Monday, May 1, 2017

Linearizing an average

In (1) a question is asked about averaging a certain allocation.

Let \(i\) be the set of prices to allocate to buckets \(j\). As each price can go to at most one bucket, it makes sense to use a binary variable:

\[x_{i,j} = \begin{cases} 1 & \text{if price $i$ is allocated to bucket $j$}\\
                                   0 & \text{otherwise}\end{cases}\]

The objective is to minimize the spread of the average prices seen in each bucket. A (nonlinear) model can look like:

\[
\bbox[lightcyan,10px,border:3px solid darkblue]
{\begin{align} \min\>& \left(\max_j  \mu_j – \min_j \mu_j \right)\\
                             & \mu_j = \frac{\displaystyle\sum_i p_i x_{i,j}}{\displaystyle\sum_i x_{i,j}}\\
                             &\sum_j x_{i,j} = 1 & \forall i\\
                             &x_{i,j} \in \{0,1\}
\end{align}}\]

Here the variable \(\mu_j\) is the average price in bucket \(j\). We have two nonlinearities in this model: the objective, and the calculation of \(\mu_j\).
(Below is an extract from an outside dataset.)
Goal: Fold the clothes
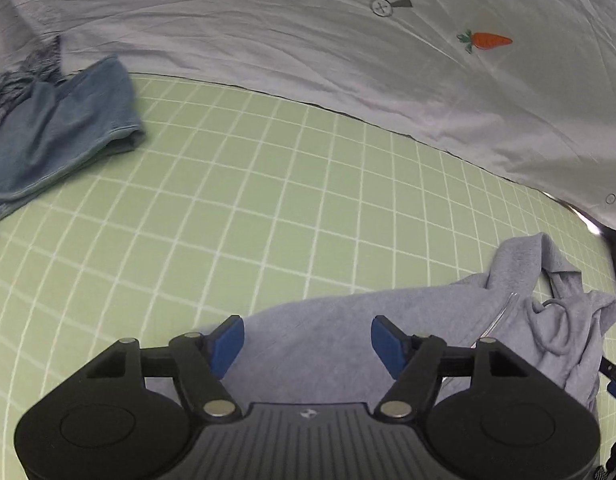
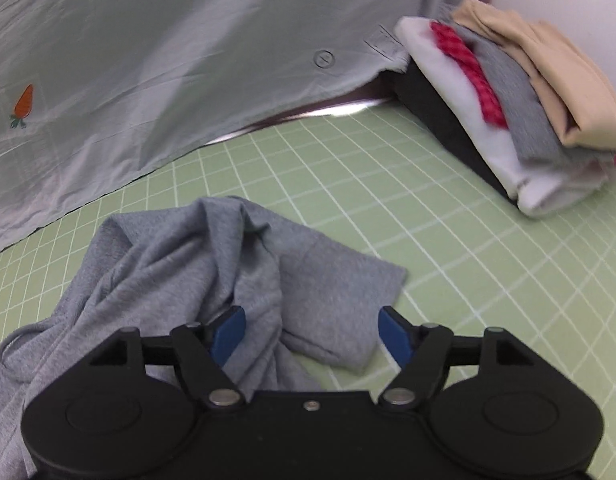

The objective is easily linearized:

\[\begin{align}
\min\> & \mu_{max} – \mu_{min}\\
         & \mu_{max} \ge \mu_j & \forall j\\
         & \mu_{min} \le \mu_j & \forall j
\end{align}\]

But what about the calculation of the average? We can write:

\[\mu_j \sum_i x_{i,j} = \sum_i p_i x_{i,j} \]

This does not help much. If we introduce \(z_j = \sum_i x_{i,j}\) then the left-hand side is \(\mu_j z_j\) which is still not easy to linearize. However, a better approach is to write

\[\sum_i \mu_j x_{i,j} = \sum_i p_i x_{i,j} \]

The expressions \(\mu_j x_{i,j}\) are still non-linear, but they are a multiplication of a binary variables times a continuous variable. This we know how to linearize (2).

The complete linearized model can look like:

\[\bbox[lightcyan,10px,border:3px solid darkblue]{\begin{align}
\min\> & \mu_{max} – \mu_{min}\\
         & \mu_{max} \ge \mu_j & \forall j\\
         & \mu_{min} \le \mu_j & \forall j \\
         & \sum_i y_{i,j} = \sum_i p_i x_{i,j} & \forall j\\
         & y_{i,j} \le U x_{i,j}\\
         & y_{i,j} \le \mu_j\\
         & y_{i,j} \ge \mu_j – U(1-x_{i,j})\\
         &\sum_j x_{i,j} = 1 & \forall i\\
         &y_{i,j} \in [0,U]\\
         &x_{i,j} \in \{0,1\}
\end{align}}\]

where \(U=\displaystyle \max_i p_i\) (this is data). The variable \(y_{i,j}\) can be interpreted as \(y_{i,j}=\mu_j x_{i,j}\).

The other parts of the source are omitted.